We can’t get away from Donald Trump. Newspapers, magazines, TV, radio, internet, Twitter(!). Everywhere, every day, every hour. Some people feed on it. Others tune out. Others are angry and want action, if not to impeach him, to make sure he’s not reelected. One thing for sure, the presidency of Donald Trump has been a gold (no, yellow and orange) mine of creativity for political illustrators and cartoonists.
‘Trump’s Worldview’ by André Carrilho. “This was for Diário de Notícias, a Portuguese Daily newspaper for which I do a weekly editorial cartoon. I have the freedom to choose the subject and do pretty much what I want, within reason, Carrilho. says. “When I draw Trump, I try to somehow convey my disgust with his policies. I’m drawing him less now, since all limits to decency seem to already have been explored and shattered.”
“We work in a world where it seems impossible to effectively shame the shameless,” comments New York-based satirical illustrator Victor Juhasz. “But we keep trying. Boss Tweed was shamed and humiliated by cartoonist Thomas Nast. Even Nixon, with his massive ego, could be shamed. The current White House occupant exhibits zero self-reflective capacity, and his minions feast on his shamelessness like rare steak. Do our illustrations and cartoons change anything?” Juhasz asks rhetorically. “Satirical illustrations are appreciated by those who share similar perspectives, and despised or ignored by those who don’t. It would be foolhardy to imagine anyone in the Trump camp being stirred to reflection because of an illustration done by me or my colleagues. If anything has changed, it’s the intensity of America’s political and social divide, which is split into tribes that seek news and commentary that mirror only what their side believes — and to hell with any other point of view. Add to that partisanship the invective of “fake news” intended to shut down debate, and you have an environment in which we illustrators are trying to keep up and make visual sense of the daily, often hourly, melodrama and chaos.”
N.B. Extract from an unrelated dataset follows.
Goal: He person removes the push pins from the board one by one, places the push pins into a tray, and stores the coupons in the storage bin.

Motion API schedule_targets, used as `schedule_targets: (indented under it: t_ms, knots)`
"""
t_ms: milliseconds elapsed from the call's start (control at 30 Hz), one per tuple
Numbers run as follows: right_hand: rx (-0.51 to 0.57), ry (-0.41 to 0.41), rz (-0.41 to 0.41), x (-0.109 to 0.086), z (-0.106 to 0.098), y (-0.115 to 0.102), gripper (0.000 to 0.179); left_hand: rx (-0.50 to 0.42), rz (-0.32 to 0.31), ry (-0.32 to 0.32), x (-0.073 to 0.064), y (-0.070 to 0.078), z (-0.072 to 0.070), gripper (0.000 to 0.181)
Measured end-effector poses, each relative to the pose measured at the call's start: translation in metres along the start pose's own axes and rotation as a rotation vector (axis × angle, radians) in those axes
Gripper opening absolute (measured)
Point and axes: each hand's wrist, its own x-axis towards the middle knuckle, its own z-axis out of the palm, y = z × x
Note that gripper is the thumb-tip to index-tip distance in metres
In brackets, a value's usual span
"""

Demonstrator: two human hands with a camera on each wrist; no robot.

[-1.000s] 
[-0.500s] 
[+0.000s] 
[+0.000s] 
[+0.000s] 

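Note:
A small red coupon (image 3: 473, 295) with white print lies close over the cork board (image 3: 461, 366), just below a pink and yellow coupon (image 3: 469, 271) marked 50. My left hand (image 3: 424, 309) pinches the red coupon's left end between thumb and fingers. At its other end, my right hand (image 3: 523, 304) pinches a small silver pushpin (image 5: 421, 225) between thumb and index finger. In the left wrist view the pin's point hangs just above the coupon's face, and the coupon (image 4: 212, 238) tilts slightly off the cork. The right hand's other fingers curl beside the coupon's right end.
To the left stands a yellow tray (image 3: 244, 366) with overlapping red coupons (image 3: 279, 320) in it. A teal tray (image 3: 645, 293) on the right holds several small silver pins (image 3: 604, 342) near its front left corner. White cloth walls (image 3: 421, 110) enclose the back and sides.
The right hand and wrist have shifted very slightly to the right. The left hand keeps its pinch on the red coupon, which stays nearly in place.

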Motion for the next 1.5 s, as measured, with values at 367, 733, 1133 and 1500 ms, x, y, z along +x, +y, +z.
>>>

The act of lambasting Trump on magazine covers is certainly not limited to U.S. publications. Der Spiegel (Germany) and New Statesman (UK) have run some of the most biting images. “People tell me that now is a good time for cartoonists and caricaturists,” says Portuguese illustrator André Carrilho. “My Donald Trump illustrations, which have appeared in publications in the USA, UK, France, and Portugal, may support such a conclusion. We illustrators are the thriving scavengers during the political tsunami that has descended on the western hemisphere, its orange epicenter carelessly splashed across the walls of the White House. Because we artists feed on the absurdity of existence, the current President of the United States is undoubtedly a feast. The very fact that the millions of people in the USA and around the world whose fate he now controls, manage to wake up every morning without screaming in panic is reason for hope in the resilience of human nature. So we keep on drawing.”
:::Edel Rodriguez
With TIME’s August 22 “Meltdown” cover in the aftermath of the 2016 Democratic National Convention, Rodriguez started something big and fiery, yellow and orange.
Google “Edel Rodriguez Trump images” and this is what you get.
The original “Meltdown”: after the Democratic National Convention, when it looked like his hopes were melting away.
An then, on October 7, 2016, two days before the second Presidential Debate, the 2005 “Access Hollywood” tape aired. Trump bragged, “I don’t even wait. When you’re a star, they let you do it. You can do anything… grab them by the pussy.” For a while, it looked like this would be the meltdown that would put an end to the Trump campaign. Rodriguez and TIME responded with this cover:
TIME on the American Society of Magazine Editors Cover of the Year award for its Oct. 24, 2016 cover, an illustration created by Rodriguez.
The August 25, 2017, issue of The Washington Post, featured an article written and illustrated by Rodriguez. He wrote, “Over the past year, I’ve sometimes strained to differentiate my adoptive country from the dictatorship I fled. Violence at political rallies, friends watching what they say (and noting who is in the room when they say it), and a leader who picks on society’s weakest — this has felt all too familiar. I began making art about what I saw, to bear witness. I wanted to hold up a mirror to the President’s daily abuses of the Constitution, test the rights given to me by that Constitution. I wanted to find out if this is really the land of the free, the home of the brave.”
“I would give all of that up for a return to normalcy,” Rodriguez says. “A return to the idea that the magic of America lies in the fact that it is a country of immigrants and will always be.”
:::Sue Coe
“I make this work as a response to my own curiosity and fury at witnessing the destruction of all life for profit,” Coe says. “Anyone resisting can make use of it. Early images were made for demonstrations and free handouts. This work is done quickly and printed very cheaply. I assume much of what exists online is not real live humans, but bots manipulating each other for power and control, which makes the real print, held in real hands, so much more powerful… paper that is stronger than it looks, and the smell of fresh ink. Black and white. There is no grey area possible in lino prints, and no grey area morally, to tolerate these venal grifters.” Coe is represented by Galerie St. Etienne in New York.